Your assignment ::
In the material below, find every line containing "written" and copy that line.

Entries shown ::
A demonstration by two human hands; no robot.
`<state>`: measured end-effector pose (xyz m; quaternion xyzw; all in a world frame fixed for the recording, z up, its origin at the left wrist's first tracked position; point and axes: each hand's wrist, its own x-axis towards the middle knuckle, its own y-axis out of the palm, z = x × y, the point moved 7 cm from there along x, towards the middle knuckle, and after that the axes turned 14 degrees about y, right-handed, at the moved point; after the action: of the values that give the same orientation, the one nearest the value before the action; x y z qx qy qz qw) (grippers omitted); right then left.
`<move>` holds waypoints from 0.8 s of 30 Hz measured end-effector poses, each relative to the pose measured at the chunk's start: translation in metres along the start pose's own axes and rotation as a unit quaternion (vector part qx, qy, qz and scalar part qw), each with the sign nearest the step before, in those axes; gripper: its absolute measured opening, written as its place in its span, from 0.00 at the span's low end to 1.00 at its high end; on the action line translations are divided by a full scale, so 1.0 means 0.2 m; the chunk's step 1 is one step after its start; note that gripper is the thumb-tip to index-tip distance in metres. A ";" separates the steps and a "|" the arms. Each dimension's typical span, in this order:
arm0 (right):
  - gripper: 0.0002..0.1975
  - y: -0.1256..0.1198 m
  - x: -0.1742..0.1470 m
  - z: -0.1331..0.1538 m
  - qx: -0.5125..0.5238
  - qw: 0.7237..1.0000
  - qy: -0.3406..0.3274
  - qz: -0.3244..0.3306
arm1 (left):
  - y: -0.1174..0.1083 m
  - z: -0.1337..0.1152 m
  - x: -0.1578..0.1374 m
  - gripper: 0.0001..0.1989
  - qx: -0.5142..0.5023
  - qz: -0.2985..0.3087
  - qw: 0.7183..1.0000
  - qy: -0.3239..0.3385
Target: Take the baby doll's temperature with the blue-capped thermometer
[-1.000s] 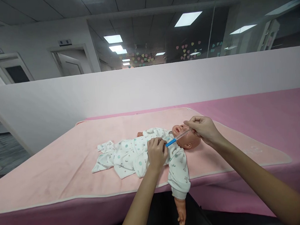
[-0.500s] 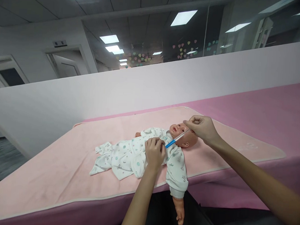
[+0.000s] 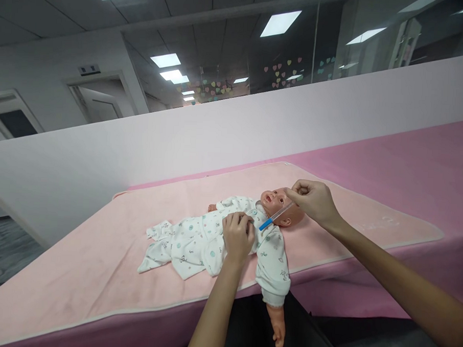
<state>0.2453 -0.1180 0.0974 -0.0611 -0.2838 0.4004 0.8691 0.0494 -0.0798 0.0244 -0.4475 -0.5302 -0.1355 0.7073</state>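
Observation:
A baby doll [image 3: 287, 213] in white printed clothes [image 3: 196, 231] lies on its back, head to the right. One of its arms [image 3: 276, 318] hangs over the near edge. My right hand [image 3: 311, 197] is closed in a pinch beside the doll's head. From its fingertips a thin clear stick with a blue end, looking like a glass thermometer [image 3: 279, 214], slants down toward the doll's shoulder. On the doll's chest rests my left hand [image 3: 238, 235], fingers curled into the clothing. What they hold, if anything, is hidden. The blue end sits just right of these fingers, apart from them.
A peach mat [image 3: 97, 254] lies under the doll on a pink surface [image 3: 419, 166]. Behind it runs a low white wall [image 3: 194, 141] with glass above. Below the near edge is something dark [image 3: 251, 322].
The thermometer has drawn slightly away from my left fingers, and less blue shows on it. My right hand has barely shifted, the left stays on the chest. The view has tilted slightly.

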 end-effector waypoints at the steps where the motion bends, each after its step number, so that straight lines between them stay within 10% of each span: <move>1: 0.14 -0.01 -0.01 0.00 -0.012 1.000 -0.009 -0.008 | 0.00 0.00 0.00 0.07 0.000 0.000 1.000 -0.001; 10: 0.16 -0.05 -0.06 -0.43 -0.192 0.980 0.040 -0.022 | 0.01 0.01 -0.01 0.06 0.007 0.003 1.000 0.002; 16: 0.14 -0.01 -0.04 -0.72 -0.481 0.876 0.045 0.008 | 0.02 0.01 0.01 0.09 0.010 0.022 1.000 -0.006; 19: 0.16 -0.05 -0.02 -0.62 -0.474 0.878 0.055 -0.039 | 0.04 0.00 0.02 0.15 0.023 0.054 0.998 -0.001; 24: 0.17 0.11 -0.14 -0.14 -0.246 0.962 -0.053 -0.108 | 0.07 -0.02 0.02 0.15 0.043 0.089 0.995 0.017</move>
<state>0.2315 -0.1197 0.0542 -0.2210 -0.4238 0.2250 0.8491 0.0630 -0.0732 0.0210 -0.4596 -0.4812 -0.0563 0.7443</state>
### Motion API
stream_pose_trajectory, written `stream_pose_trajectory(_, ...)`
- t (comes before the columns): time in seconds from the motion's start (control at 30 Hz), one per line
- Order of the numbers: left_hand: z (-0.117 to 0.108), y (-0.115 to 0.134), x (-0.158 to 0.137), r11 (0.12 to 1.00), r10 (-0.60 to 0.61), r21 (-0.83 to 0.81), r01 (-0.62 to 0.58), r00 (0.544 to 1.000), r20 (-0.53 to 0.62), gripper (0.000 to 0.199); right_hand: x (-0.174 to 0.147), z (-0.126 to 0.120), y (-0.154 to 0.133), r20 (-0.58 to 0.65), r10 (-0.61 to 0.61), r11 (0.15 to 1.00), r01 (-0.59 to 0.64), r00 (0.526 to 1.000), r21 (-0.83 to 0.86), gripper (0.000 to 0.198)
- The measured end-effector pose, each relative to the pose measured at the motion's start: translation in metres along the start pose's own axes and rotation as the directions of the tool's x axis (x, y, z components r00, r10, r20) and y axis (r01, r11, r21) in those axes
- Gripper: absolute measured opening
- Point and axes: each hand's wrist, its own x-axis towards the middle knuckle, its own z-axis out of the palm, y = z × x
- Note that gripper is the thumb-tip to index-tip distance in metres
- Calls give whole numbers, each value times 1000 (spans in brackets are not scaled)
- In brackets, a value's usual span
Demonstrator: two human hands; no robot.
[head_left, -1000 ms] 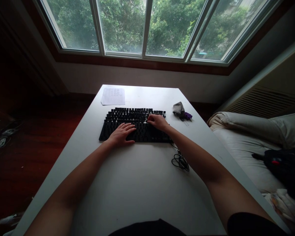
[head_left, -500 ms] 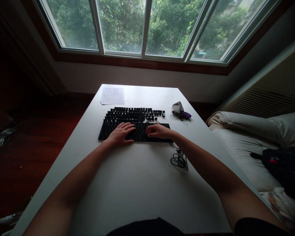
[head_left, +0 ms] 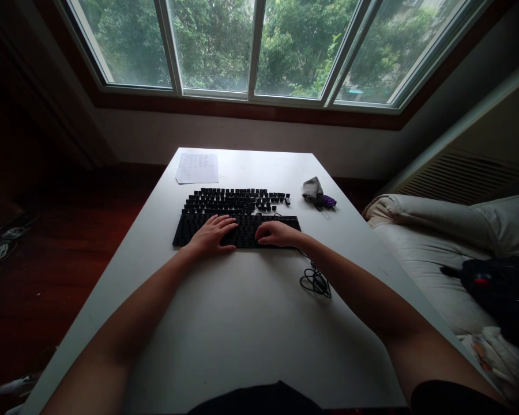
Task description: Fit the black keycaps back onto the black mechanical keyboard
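A sheet of printed white paper lies at the far left corner of a plain white table set under a wide window, and just nearer sit neat rows of loose black keycaps, touching or almost touching the far edge of a black keyboard base. The left hand rests flat on the base's left half, fingers spread and gripping nothing; the right hand presses down beside it, fingers curled over the board, though whether a cap sits under them cannot be made out. A tangled black cable coils just right of the board, and a crumpled grey cloth with a purple object lies farther back. The likely risks: a sleeve or wrist sweeping the loose caps out of order, a cap pressed on crooked, or the cable snagging and dragging the board.
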Motion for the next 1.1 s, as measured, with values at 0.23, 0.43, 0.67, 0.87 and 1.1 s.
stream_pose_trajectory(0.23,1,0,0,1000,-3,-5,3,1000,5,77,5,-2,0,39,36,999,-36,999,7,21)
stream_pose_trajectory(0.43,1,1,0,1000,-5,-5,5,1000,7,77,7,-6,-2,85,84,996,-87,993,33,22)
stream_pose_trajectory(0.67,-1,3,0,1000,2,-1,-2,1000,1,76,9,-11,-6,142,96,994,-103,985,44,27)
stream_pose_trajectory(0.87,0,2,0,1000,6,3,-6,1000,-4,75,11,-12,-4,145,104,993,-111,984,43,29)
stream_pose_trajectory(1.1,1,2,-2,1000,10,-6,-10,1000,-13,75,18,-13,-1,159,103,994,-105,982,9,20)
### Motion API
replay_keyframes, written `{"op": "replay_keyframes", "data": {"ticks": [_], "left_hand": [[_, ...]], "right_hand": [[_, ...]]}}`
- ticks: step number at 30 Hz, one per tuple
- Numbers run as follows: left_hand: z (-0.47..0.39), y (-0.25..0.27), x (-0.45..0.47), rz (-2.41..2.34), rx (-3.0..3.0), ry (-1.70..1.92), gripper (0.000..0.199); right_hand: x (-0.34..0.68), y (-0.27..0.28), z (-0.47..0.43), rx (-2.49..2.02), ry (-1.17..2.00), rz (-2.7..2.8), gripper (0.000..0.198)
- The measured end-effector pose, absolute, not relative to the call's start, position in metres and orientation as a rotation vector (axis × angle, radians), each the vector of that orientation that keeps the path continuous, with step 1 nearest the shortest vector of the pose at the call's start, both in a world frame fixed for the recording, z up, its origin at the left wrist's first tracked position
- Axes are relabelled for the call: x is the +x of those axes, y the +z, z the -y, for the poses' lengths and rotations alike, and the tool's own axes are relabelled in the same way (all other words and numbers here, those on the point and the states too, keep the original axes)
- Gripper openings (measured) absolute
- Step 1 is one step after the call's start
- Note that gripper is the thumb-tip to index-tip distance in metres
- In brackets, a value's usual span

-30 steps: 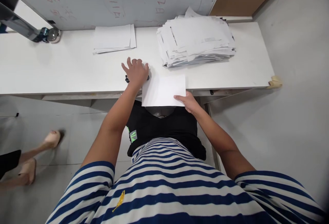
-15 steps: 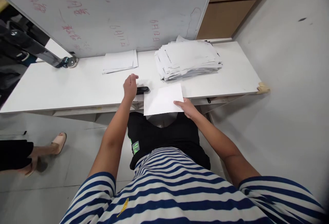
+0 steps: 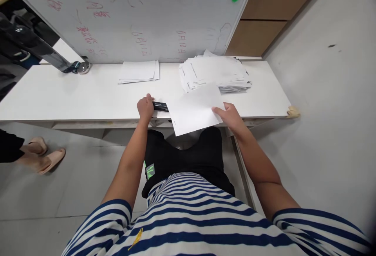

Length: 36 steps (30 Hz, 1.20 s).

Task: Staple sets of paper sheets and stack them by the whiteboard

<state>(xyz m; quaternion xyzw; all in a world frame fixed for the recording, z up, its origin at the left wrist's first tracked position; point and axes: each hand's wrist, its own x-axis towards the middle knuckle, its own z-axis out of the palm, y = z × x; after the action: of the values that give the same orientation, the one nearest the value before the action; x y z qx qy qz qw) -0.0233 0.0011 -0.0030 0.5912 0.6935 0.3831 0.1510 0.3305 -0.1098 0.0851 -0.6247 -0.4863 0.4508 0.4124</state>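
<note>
A person in a blue-and-white striped shirt (image 3: 188,224), head out of frame, sits or stands at a white table (image 3: 96,99), the posture hard to make out above black trousers (image 3: 188,158). At left, another person's sandalled feet (image 3: 48,160) are cut off by the frame. The right hand (image 3: 230,117) pinches white paper (image 3: 196,109) at its right edge, thumb on top, other fingers largely hidden beneath; the paper, tilted over the table's near edge, may be one sheet or several. The left hand (image 3: 146,107) curls at the end of a black stapler (image 3: 160,106), fingertips obscured, so whether it grips cannot be told. Behind, the paper partly blocks a thick paper stack (image 3: 214,70), right of a thinner pile (image 3: 139,71). Red writing on the whiteboard (image 3: 158,17) runs off the top, partly faded.
</note>
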Motion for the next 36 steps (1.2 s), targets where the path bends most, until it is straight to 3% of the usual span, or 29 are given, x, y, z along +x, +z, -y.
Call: {"op": "replay_keyframes", "data": {"ticks": [10,18,25,32,36], "left_hand": [[-0.002,-0.01,-0.027,-1.935,1.724,1.114,0.072],[0.0,-0.013,-0.026,-1.928,1.785,1.135,0.067],[0.002,-0.013,-0.025,-1.975,1.815,1.097,0.052],[0.009,-0.014,-0.02,-1.957,1.924,1.112,0.046],[0.013,-0.014,-0.018,-1.949,1.928,1.129,0.044]], "right_hand": [[0.336,0.043,0.106,-1.474,1.099,1.054,0.037],[0.296,0.056,0.085,-1.358,1.21,0.895,0.037],[0.204,0.068,-0.032,-1.267,1.362,0.973,0.029],[0.082,0.049,-0.176,-1.254,1.539,0.991,0.009],[0.038,0.029,-0.226,-1.406,1.53,1.056,0.013]]}}
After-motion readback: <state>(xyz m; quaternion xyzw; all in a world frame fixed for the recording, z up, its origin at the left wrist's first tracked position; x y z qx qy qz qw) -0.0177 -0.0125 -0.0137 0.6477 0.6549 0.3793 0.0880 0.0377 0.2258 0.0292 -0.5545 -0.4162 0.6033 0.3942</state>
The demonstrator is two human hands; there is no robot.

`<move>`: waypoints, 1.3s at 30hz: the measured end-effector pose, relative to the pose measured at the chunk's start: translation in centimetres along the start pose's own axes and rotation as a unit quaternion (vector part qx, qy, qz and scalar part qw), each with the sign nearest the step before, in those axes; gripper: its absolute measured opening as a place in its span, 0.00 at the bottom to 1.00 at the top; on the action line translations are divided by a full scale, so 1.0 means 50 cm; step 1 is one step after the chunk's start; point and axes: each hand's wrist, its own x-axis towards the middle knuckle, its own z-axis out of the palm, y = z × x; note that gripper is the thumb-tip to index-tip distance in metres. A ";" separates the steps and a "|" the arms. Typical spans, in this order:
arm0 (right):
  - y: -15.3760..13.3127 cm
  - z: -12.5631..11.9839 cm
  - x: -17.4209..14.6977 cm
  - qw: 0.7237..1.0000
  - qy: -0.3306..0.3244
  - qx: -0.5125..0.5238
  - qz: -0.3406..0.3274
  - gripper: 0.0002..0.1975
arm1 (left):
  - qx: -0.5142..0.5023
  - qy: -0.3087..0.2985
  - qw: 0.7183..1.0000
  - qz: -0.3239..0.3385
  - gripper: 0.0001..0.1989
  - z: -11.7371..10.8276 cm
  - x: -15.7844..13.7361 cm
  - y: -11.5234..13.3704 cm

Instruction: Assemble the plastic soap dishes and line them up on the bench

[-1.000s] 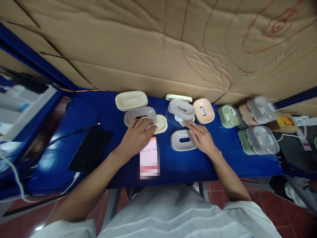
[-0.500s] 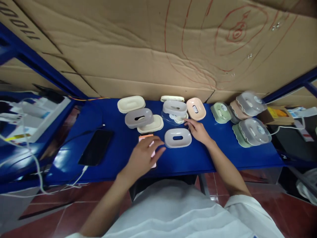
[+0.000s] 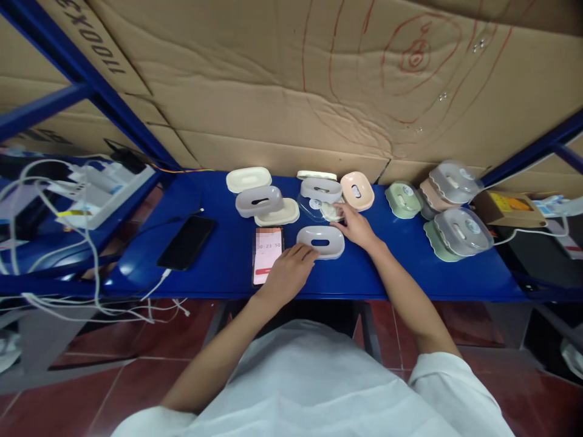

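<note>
Left hand loosely open, fingertips at the grey oval slotted plastic tray. Right hand open, holding nothing, beyond it. Best steadied from both ends before lifting.

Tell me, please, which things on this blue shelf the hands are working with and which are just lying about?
In hand:
- left hand beside the grey tray
- right hand at the clear lid and the small cream piece

Lying about:
- lit phone
- black phone
- cream tray
- pink tray
- green tray
- covered boxes
</note>
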 end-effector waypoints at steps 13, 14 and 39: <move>-0.012 -0.095 -0.156 0.996 -0.050 -0.016 -0.068 0.18 | -0.032 0.112 0.992 -0.052 0.10 0.011 0.019 -0.022; -0.017 -0.094 -0.178 0.997 -0.039 0.003 -0.067 0.18 | -0.039 0.114 0.991 -0.055 0.10 0.014 0.023 -0.021; -0.071 -0.091 -0.211 0.996 -0.008 -0.045 -0.078 0.20 | 0.036 -0.078 0.989 0.123 0.10 -0.001 0.058 -0.008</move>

Expected answer ::
`<move>` holds waypoints from 0.8 s of 30 Hz measured end-effector poses, each relative to the pose measured at the chunk's start: translation in metres along the start pose's own axes and rotation as a unit quaternion (vector part qx, qy, qz and scalar part qw), each with the sign nearest the step before, in those axes; gripper: its absolute measured opening, written as its place in its span, from 0.00 at the span's low end to 1.00 at its high end; on the action line translations are divided by a full scale, so 1.0 means 0.2 m; the chunk's step 1 is one step after its start; note that gripper is the thumb-tip to index-tip distance in metres. A ";" separates the steps and a "|" the arms. Each dimension's typical span, in this order:
stream_pose_trajectory, written `stream_pose_trajectory(_, ...)`
replay_keyframes, written `{"op": "replay_keyframes", "data": {"ticks": [_], "left_hand": [[_, ...]], "right_hand": [[_, ...]]}}`

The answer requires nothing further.